Étrangement absent cette année de Cannes, où ses films précédents ont toujours fait sensation (Mention spéciale Camera d’or pour La vie de Jésus en 1997, Grand Prix du jury et double prix d’interprétation pour l’Humanité en 1999, Grand Prix pour Flandres en 2006), Bruno Dumont réalise pourtant avec Hadewijch, qui sort mercredi en salles, son film le plus accessible.Il devrait permettre au grand public de découvrir son cinéma, l’un des plus authentiquement originaux qui soit apparu au cours de la dernière décennie.

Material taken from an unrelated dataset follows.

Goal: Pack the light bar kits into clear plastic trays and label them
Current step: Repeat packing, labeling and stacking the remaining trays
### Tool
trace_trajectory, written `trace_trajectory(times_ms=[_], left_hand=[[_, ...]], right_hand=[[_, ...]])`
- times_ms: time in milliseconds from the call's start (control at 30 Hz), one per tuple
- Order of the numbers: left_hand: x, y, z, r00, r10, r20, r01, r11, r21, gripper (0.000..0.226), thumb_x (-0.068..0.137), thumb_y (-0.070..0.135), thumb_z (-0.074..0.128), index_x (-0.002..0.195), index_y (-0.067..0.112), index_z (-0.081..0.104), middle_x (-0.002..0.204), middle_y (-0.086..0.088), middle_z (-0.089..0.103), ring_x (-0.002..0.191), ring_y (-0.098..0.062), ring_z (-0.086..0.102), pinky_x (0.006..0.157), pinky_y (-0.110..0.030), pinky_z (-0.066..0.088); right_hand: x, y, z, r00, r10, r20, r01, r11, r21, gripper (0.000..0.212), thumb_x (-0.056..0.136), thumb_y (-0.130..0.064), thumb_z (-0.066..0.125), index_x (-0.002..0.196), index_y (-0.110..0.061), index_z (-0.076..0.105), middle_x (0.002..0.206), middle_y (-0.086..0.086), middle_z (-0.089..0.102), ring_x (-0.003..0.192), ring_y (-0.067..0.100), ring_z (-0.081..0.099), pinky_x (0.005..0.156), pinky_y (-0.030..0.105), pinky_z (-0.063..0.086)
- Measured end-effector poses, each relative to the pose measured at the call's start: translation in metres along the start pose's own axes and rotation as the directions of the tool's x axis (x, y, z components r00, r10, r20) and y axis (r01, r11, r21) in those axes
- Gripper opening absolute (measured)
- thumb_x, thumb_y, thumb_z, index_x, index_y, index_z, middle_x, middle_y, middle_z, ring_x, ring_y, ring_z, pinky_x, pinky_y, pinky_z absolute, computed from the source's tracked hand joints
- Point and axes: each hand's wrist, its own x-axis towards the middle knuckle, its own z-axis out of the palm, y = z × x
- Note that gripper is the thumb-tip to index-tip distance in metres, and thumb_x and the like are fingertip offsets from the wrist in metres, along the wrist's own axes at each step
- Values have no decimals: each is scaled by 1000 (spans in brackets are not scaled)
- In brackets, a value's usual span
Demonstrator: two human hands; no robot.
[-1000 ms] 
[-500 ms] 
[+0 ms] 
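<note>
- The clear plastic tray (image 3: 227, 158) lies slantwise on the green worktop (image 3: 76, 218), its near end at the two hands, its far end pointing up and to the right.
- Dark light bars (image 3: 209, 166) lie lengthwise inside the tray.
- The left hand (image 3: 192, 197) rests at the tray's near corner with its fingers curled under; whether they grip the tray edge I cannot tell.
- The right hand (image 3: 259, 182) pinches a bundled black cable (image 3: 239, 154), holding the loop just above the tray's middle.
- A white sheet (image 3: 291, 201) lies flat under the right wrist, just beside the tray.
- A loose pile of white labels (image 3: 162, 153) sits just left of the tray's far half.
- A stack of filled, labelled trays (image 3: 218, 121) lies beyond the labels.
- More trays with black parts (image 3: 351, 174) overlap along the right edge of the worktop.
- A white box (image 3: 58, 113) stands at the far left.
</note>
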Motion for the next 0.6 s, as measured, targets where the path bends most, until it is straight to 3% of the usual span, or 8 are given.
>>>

Inspirée d’une poétesse et mystique flamande du XIIIe siècle, Hadewijch (joliement incarnée par une inconnue, Julie Sokolowski) est une jeune parisienne de (très) bonne famille dont la foi extatique et aveugle effraie jusqu’aux religieuses qui l’accueillent comme novice dans leur couvent.Rendue à la vie « laïque » pour retrouver plus d’humilité et de sagesse, elle rencontre deux jeunes musulmans qui vont l’entraîner, entre grâce et folie, sur les chemins dangereux de l’intégrisme...
Avec ce sujet en prise directe avec les préoccupations du siècle (qui « sera religieux ou ne sera pas », selon la fameuse citation de Malraux), traité avec son "austérité lyrique" habituelle, Bruno Dumont, qui dans une autre vie fut professeur de philosophie, invite le spectateur à réfléchir sur ses propres croyances, ainsi que sur les liens entre religion et cinéma. Explications...


D’où vient Hadewijch?
La découverte de ses Visions et de sa mystique a été un émerveillement.Je ne suis pas croyant, mais faire des films pousse au mysticisme.En filmant ou en montant des plans, je vois naître des choses que je n’y ai pas mis consciemment.Il y a une proximité entre le cinéma et la mystique, sur leur rapport au réel et aux apparences, sur la puissance des sensations qu’ils peuvent engendrer et percer.Les mystiques sont souvent des gens simples qui vivent une expérience religieuse, pas forcément comprise. Moi-même, je filme des choses que je sens mais que je comprends mal.

Justement, n’y a-t-il pas un risque de malentendu, quand la face sombre du mysticisme que vous montrez est incarnée par le terrorisme islamique?
J’ai voulu faire un film actuel, avec une jeune fille d’aujourd’hui, qui traite de la religion d’aujourd’hui.Or, la réalité d’aujourd’hui, c’est que la violence religieuse vient de ce côté-là. Si j’avais situé mon film dans le passé, c’est le catholicisme qui aurait été questionné, avec les croisades ou l’inquisition. Je ne dresse pas une église contre une autre.Au contraire, je montre que les mêmes causes produisent les mêmes effets.Céline (le vrai prénom d’Hadewijch NDLR) et Yassine marchent sur le même chemin.
C’est paradoxal, parce que l’un et l’autre semblent n’être que douceur et amour...
La violence naît de l’amour ou du désamour. C’est effectivement paradoxal: un esprit raisonnable a du mal à comprendre qu’on puisse tuer par amour.Seuls les mystiques arrivent à concilier ces contraires.Les mystiques et le cinéma.Sa capacité à pénetrer à l’intérieur du cœur et de l’esprit des personnages et des spectateurs permet d’explorer ces zones, que la raison a du mal à aborder. C’est pour cela qu’il m’intéresse. J’essaie de filmer simplement, pour dire des choses profondes. Ce film est une métaphore du sentiment amoureux, de sa puissance et de sa violence.
Comment se fait-il qu’on ne vous ait pas vu à Cannes ?
Le film était prêt, mais on ne me proposait que la section Un Certain Regard.J’ai dit non. Le film a ensuite été sélectionné à Venise mais, bizarrement, il a été désélectionné deux jours avant, sans explications. Je ne peux qu’en déduire qu’il dérange.Le prix de la critique internationale à Toronto me rassure en tout cas sur sa perception par le public.
Prochain projet?
Un thriller américain ! Si, si, c’est vrai. Le genre m’intéresse et un policier, c’est comme un philosophe : quelqu’un qui cherche.